- Born: August 6, 1931 Baton Rouge, Louisiana, U.S.
- Died: May 18, 2008 (aged 76) Baltimore, Maryland, U.S.
- Education: Ruskin School of Art, New Orleans School of Art
- Alma mater: Louisiana State University
- Known for: en plein air painting
- Father: Elemore Morgan Sr.

= Elemore Morgan Jr. =

American painter (1931–2008)

Elemore Morgan Jr. (August 6, 1931 – May 18, 2008) was an American painter, photographer, and educator. He was recognized in the Southern United States as a leading contemporary landscape artist. He was a professor of art at University of Louisiana at Lafayette, from 1965 until 1998. His paintings of rice farms in Vermilion Parish have been widely exhibited, from Paris to Los Angeles.

==Life==
Elemore Morgan Jr. was born on August 6, 1931, in Baton Rouge, Louisiana, he was an only child, and he was raised on his grandfather's farm. His upbringing shaped his affinity for nature and the rural life in Louisiana. His father Elemore Morgan Sr. influenced his decision to become an artist. His father was a full-time photographer, had also worked and farmed with Louisiana architect A. Hays Town.

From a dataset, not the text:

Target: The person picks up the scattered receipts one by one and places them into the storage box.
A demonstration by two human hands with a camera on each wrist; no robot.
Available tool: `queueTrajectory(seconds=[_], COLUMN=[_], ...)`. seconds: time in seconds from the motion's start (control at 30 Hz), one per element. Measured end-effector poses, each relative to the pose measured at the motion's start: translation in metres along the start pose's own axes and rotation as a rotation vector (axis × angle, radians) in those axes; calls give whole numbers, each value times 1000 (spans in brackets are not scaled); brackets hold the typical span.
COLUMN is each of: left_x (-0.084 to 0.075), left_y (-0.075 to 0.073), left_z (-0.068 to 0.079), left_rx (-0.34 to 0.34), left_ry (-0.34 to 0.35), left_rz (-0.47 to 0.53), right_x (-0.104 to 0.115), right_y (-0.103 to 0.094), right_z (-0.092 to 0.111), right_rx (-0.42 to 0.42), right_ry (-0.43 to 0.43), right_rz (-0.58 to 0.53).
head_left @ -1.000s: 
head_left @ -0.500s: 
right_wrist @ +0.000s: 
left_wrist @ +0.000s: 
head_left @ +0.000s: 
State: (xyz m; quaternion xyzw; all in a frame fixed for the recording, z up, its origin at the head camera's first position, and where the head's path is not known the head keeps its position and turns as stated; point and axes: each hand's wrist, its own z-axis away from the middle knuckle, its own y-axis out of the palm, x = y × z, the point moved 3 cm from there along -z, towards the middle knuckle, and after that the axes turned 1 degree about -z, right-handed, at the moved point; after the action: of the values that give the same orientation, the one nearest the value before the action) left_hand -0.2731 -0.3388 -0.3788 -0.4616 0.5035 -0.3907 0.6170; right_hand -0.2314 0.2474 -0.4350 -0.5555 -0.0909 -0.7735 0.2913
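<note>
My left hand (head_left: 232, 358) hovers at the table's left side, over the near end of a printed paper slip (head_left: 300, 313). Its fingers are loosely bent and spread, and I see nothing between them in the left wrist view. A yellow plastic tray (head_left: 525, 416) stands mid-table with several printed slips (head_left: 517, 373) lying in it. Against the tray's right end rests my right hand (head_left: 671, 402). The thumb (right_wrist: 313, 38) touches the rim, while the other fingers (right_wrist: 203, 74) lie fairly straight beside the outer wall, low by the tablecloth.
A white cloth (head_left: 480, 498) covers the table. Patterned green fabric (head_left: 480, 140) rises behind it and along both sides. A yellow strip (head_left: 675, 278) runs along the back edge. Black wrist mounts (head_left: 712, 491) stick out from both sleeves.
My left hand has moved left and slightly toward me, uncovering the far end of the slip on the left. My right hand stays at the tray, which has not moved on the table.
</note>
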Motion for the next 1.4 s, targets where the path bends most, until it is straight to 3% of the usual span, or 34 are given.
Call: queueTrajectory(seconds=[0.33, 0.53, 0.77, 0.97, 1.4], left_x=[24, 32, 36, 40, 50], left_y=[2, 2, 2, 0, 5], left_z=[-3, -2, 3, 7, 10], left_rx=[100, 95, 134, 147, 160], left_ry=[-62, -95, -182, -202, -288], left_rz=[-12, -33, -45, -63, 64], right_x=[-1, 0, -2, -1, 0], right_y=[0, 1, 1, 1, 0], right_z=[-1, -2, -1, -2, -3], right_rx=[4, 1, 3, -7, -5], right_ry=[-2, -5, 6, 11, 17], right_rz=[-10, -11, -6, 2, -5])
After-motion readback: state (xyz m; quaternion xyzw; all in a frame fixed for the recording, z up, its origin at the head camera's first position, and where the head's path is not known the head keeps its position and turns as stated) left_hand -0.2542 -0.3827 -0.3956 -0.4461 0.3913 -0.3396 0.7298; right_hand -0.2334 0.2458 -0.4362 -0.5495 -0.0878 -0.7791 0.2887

At Louisiana State University and studied art, under the tutelage of Caroline Durieux, Ralston Crawford, and David LeDoux.

For two years he served in the United States Air Force as a supply officer during the Korean War. With the help of the GI Bill, Morgan studied art at the Ruskin School of Art at the University of Oxford in England. In 1959 he returned to Louisiana, renting a second-floor apartment in Lafayette, one flight up from author John Kennedy Toole. In Lafayette, Morgan began working with longtime friend and architect Neil Nehrbass.

== Work ==
He served as an associate professor from 1965 to 1998 at the University of Louisiana at Lafayette (then named the University of Southwestern Louisiana).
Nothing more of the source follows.